Self-Reported Symptoms and Pesticide Use among Farm Workers in Arusha, Northern Tanzania: A Cross Sectional Study

Toxics. 2017 Sep 27;5(4):24. doi: 10.3390/toxics5040024.


The objective of the study was to describe self-reported health symptoms, the use of personal protective gear and clothing and poor safety procedures when applying pesticides among farm workers. A total of 128 adult farm workers were interviewed using a structured questionnaire during the farming season. The commonly used pesticides included profenofos, mancozeb, chlorpyrifos, cypermethrin, deltamethrin, permethrin, lambda-cyhalothrin, endosulfan and carbosulfan. The majority (>90%) of farm workers used no personal protective clothing while handling pesticides. More than one-third of farm workers ate and drank without washing their hands following pesticide handling, while a smaller number smoked or chewed gum. Wearing special boots during pesticide application was found to reduce the risk of skin rash (OR = 0.2, 95% CI: 0.06-0.66), whereas smoking when applying pesticides increased the risk of chest pain occurrence (OR = 4.0, 95% CI: 1.14-15.43), as well as forgetfulness (OR = 4.0, 95% CI: 1.30-14.02). Chewing gum and eating when applying pesticides was associated with diarrhoea (OR = 11.0, 95% CI: 1.80-6.84 and OR = 7.0, 95% CI: 1.27-3.67 respectively).

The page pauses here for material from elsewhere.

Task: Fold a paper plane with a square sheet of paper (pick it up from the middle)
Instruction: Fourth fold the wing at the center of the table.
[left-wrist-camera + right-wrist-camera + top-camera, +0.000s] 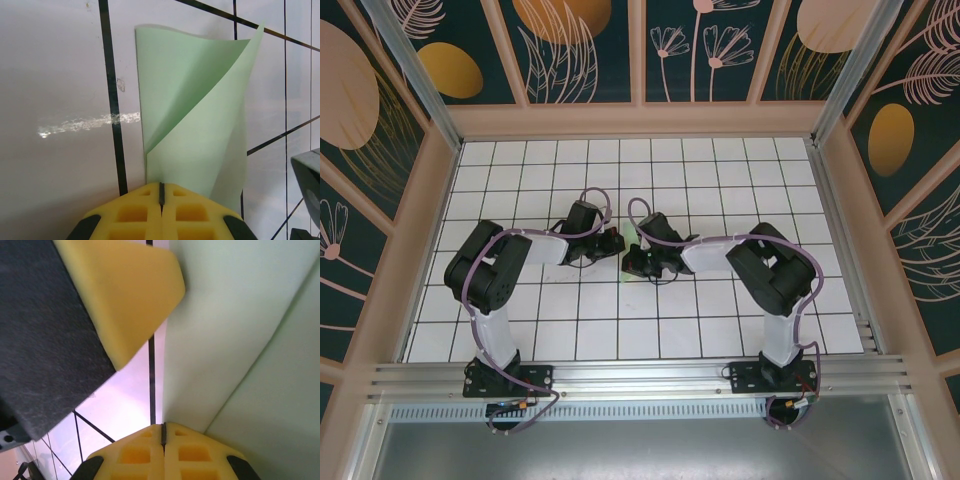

The increased self-reported prevalence of post-exposure adverse health effects among farm workers was associated with poor use of personal protective clothing and poor safety practices during pesticide use and handling. These data indicate the need for improved availability and use of protective equipment, and training in crop and pest management practices to prevent risky behavioursand for safer and sustainable vegetable production.

Keywords: pesticides; post-exposure effects.